Um dos ‘mulas’ era justamente Cleocênio – o Cléo- andrógina criatura sobre
cuja competência não pairava a menor suspeita, se um sexívoro apetite o tornasse
portador de uma obsequiada compulsão de cumprir meus comandos mais limítrofes ao
operar a distribuição do Quantônio pela malha metroviária urbana. Refiro-me, ao
mesmo radioisótopo que a ciência recente inscreveu na Tabela Periódica de Elementos,
os mandatários – em suas planilhas de investimentos; os políticos em seus discursos
conspiratório e a Polícia em sua receita não tributável. Foto protegido, o Qa circulava
das reservas estatais para receptadores em plataformas de metrô, iguais àquela em que
Cleocênio, precisou se explodir, face à vigilância implacável do renomado projeto
‘Segmento Dezenove’, o que o tornou um morto-morto.

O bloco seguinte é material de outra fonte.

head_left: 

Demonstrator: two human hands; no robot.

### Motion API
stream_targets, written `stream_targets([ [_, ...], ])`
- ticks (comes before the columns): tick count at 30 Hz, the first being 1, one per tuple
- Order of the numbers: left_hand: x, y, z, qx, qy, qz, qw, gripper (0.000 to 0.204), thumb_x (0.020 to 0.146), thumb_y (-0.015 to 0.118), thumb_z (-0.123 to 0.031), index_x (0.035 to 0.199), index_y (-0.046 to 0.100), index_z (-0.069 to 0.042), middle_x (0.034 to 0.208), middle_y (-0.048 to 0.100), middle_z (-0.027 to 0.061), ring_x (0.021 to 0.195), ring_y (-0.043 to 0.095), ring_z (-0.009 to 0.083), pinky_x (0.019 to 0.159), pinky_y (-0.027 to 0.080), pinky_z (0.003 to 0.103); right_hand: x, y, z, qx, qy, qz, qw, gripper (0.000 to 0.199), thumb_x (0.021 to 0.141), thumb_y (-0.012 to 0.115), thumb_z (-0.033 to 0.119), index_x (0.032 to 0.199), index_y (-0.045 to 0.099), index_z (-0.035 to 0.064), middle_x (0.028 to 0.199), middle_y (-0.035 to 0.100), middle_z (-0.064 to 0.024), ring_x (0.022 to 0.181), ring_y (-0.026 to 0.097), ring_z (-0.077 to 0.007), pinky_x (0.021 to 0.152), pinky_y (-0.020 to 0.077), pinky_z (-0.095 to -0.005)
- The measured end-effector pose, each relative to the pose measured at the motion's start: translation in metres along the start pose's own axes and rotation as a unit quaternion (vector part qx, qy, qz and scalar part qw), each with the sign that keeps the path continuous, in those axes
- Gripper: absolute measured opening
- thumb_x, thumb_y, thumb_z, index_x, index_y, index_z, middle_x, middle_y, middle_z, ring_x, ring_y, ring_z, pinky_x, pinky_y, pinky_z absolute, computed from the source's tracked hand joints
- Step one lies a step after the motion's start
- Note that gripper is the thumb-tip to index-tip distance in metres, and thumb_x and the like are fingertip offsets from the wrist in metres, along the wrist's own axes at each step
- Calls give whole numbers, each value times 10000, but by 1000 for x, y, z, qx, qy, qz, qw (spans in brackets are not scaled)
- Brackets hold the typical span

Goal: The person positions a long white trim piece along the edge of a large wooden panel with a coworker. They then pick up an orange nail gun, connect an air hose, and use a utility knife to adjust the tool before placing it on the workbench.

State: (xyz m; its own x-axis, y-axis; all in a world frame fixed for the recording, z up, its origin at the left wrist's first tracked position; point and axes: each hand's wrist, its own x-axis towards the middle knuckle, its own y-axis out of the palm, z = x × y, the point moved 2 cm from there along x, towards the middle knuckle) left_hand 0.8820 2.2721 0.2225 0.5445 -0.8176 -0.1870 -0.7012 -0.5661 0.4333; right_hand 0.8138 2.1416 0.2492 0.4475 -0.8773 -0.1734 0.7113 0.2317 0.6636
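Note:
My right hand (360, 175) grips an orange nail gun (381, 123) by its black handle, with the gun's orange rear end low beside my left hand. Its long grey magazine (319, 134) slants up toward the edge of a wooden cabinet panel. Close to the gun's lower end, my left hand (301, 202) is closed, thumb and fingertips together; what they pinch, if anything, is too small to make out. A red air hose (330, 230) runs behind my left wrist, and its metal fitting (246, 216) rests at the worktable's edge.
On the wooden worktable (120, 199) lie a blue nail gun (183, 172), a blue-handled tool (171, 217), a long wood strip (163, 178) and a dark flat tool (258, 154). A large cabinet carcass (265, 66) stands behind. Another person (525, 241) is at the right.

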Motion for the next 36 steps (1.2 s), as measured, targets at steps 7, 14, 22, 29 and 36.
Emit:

Se é que me compreendem, por fim, eu – um humano extemporâneo,sem nome,
com seu arquivo truncado ao se perceber visível pelo serviço de inteligência, tão
sofisticado quanto corruptível que investigava o deslocamento de um seu não-
semelhante, explode-se em inflacionada visibilidade. Apaga mais um arquivo pós-
humano e refugia-se no litoral inóspito com o segredo do Quantônio. Constitui-se,
singular como não antropólogo na clandestinidade nos confins da face oposta do espaço
sideral – o oceano - , como uma criança comum; capturado, livre e intensamente pelas
distraídas regularidades, e pelo movimento ondulatório do eterno e inesgotável tornar a
ser constante, tão distraído e agora tão focado no brilho de tão poderoso duplo
radioisótopo, ei-lo ali-mar Quantônio.